• **Problem requirements**: Set down all of the data that follows word for word, without the images.

• **Data extract**:
|---|
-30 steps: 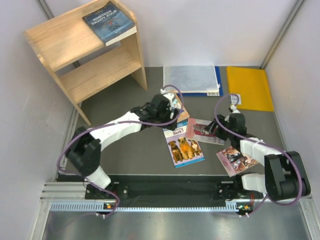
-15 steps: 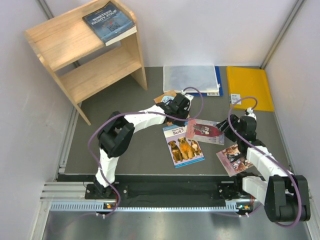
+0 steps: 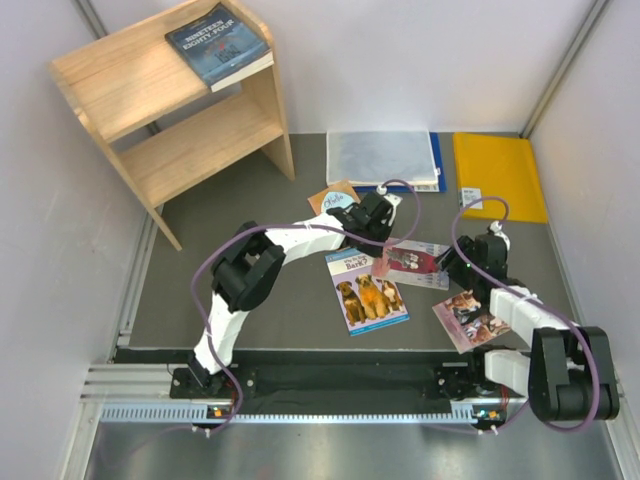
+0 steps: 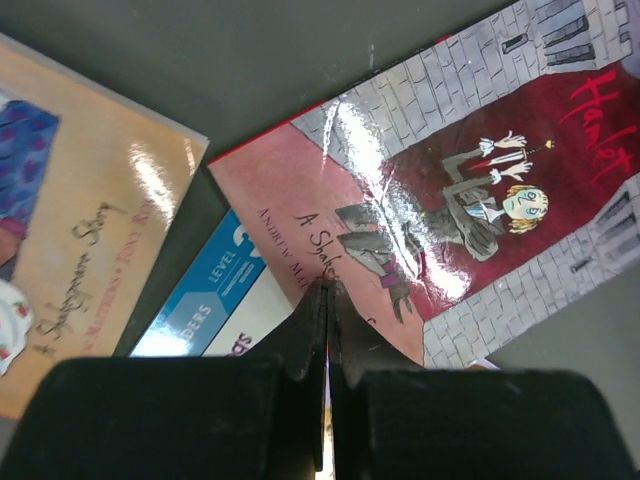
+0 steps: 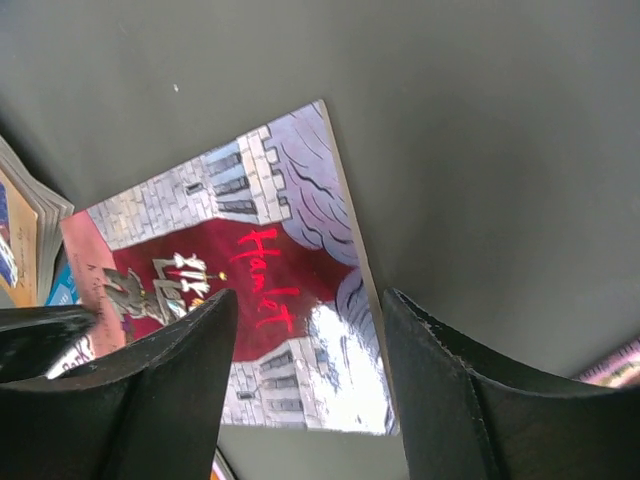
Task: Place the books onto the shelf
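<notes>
The wooden shelf (image 3: 190, 140) stands at the far left with a dark blue book (image 3: 218, 42) on its top board. The other books lie on the table: orange-brown (image 3: 335, 197), light blue with dogs (image 3: 365, 290), maroon-red (image 3: 412, 262) and pink-purple (image 3: 468, 318). My left gripper (image 4: 327, 292) is shut, its tips at the left edge of the maroon book (image 4: 470, 200), beside the orange-brown book (image 4: 90, 230) and above the light blue one (image 4: 215, 300). Whether it pinches the cover does not show. My right gripper (image 5: 310, 298) is open over the right edge of the maroon book (image 5: 250, 270).
A grey-white folder with a blue edge (image 3: 385, 158) and a yellow envelope (image 3: 498, 175) lie at the back. White walls close in both sides. The arms' mounting rail (image 3: 340, 385) runs along the near edge.
My left arm has swung right from the orange-brown book to the maroon book's left edge, and its jaws have shut. My right gripper moved in a little toward that book's right edge.
</notes>
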You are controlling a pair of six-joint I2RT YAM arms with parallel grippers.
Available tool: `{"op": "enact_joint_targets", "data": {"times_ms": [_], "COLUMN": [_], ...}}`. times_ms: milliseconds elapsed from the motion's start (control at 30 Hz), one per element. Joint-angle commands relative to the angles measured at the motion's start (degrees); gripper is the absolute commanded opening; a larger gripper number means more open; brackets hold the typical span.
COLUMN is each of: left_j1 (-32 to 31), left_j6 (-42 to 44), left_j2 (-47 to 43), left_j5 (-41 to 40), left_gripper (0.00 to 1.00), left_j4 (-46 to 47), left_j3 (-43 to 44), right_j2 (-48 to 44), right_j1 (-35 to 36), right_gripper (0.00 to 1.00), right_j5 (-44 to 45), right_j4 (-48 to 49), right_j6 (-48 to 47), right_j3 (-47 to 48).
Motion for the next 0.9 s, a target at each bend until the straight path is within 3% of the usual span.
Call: {"op": "enact_joint_targets", "data": {"times_ms": [0,400,600,667,700,733,833,867], "left_j1": [-0.7,-1.2,-1.6,-1.6,-1.6,-1.6,-1.6,-1.6], "left_j6": [-0.3,0.4,0.6,0.8,1.2,1.3,3.0,3.7], "left_j2": [3.0,8.2,9.0,8.9,8.8,8.5,6.6,5.7], "left_j5": [1.1,1.5,2.1,1.9,1.8,1.7,0.7,0.0], "left_gripper": [0.0,0.0,0.0,0.0,0.0,0.0,0.04,0.13], "left_j4": [0.6,-1.8,-1.8,-1.7,-2.0,-2.1,-2.1,-2.1], "left_j3": [3.6,6.0,6.2,6.0,6.1,5.8,4.2,3.6], "right_j2": [2.6,0.0,3.4,5.9,7.6,8.3,9.8,9.7], "right_j1": [-0.8,-0.7,-0.8,-0.8,-0.8,-0.7,-0.5,-0.4], "right_gripper": [0.6,0.51,0.48,0.36,0.13,0.0,0.0,0.0], "right_j5": [-1.7,-14.4,-18.9,-18.7,-18.6,-18.4,-17.4,-17.0], "right_j4": [2.6,12.7,18.2,17.9,17.2,16.5,13.2,11.1], "right_j6": [-0.6,-1.4,-1.7,-2.0,-2.4,-3.1,-5.7,-6.7], "right_j3": [0.7,-0.4,1.1,2.1,3.3,3.9,6.8,7.5]}}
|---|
• **Written reply**:
-30 steps: 
-15 steps: 
+0 steps: 
+0 steps: 
+0 steps: 
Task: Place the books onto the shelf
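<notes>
The wooden shelf (image 3: 190, 140) stands at the far left with a dark blue book (image 3: 218, 42) on its top board. The other books lie on the table: orange-brown (image 3: 335, 197), light blue with dogs (image 3: 365, 290), maroon-red (image 3: 412, 262) and pink-purple (image 3: 468, 318). My left gripper (image 4: 327, 292) is shut, its tips at the left edge of the maroon book (image 4: 470, 200), beside the orange-brown book (image 4: 90, 230) and above the light blue one (image 4: 215, 300). Whether it pinches the cover does not show. My right gripper (image 5: 310, 298) is open over the right edge of the maroon book (image 5: 250, 270).
A grey-white folder with a blue edge (image 3: 385, 158) and a yellow envelope (image 3: 498, 175) lie at the back. White walls close in both sides. The arms' mounting rail (image 3: 340, 385) runs along the near edge.
My left arm has swung right from the orange-brown book to the maroon book's left edge, and its jaws have shut. My right gripper moved in a little toward that book's right edge.
</notes>
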You are controlling a pair of six-joint I2RT YAM arms with parallel grippers.
Available tool: `{"op": "enact_joint_targets", "data": {"times_ms": [_], "COLUMN": [_], ...}}`. times_ms: milliseconds elapsed from the motion's start (control at 30 Hz), one per element. Joint-angle commands relative to the angles measured at the motion's start (degrees); gripper is the absolute commanded opening; a larger gripper number means more open; brackets hold the typical span.
COLUMN is each of: left_j1 (-32 to 31), left_j6 (-42 to 44), left_j2 (-47 to 43), left_j5 (-41 to 40), left_gripper (0.00 to 1.00), left_j4 (-46 to 47), left_j3 (-43 to 44), right_j2 (-48 to 44), right_j1 (-35 to 36), right_gripper (0.00 to 1.00), right_j5 (-44 to 45), right_j4 (-48 to 49), right_j6 (-48 to 47), right_j3 (-47 to 48).
Motion for the next 0.9 s, a target at each bend until the straight path is within 3% of the usual span.
Call: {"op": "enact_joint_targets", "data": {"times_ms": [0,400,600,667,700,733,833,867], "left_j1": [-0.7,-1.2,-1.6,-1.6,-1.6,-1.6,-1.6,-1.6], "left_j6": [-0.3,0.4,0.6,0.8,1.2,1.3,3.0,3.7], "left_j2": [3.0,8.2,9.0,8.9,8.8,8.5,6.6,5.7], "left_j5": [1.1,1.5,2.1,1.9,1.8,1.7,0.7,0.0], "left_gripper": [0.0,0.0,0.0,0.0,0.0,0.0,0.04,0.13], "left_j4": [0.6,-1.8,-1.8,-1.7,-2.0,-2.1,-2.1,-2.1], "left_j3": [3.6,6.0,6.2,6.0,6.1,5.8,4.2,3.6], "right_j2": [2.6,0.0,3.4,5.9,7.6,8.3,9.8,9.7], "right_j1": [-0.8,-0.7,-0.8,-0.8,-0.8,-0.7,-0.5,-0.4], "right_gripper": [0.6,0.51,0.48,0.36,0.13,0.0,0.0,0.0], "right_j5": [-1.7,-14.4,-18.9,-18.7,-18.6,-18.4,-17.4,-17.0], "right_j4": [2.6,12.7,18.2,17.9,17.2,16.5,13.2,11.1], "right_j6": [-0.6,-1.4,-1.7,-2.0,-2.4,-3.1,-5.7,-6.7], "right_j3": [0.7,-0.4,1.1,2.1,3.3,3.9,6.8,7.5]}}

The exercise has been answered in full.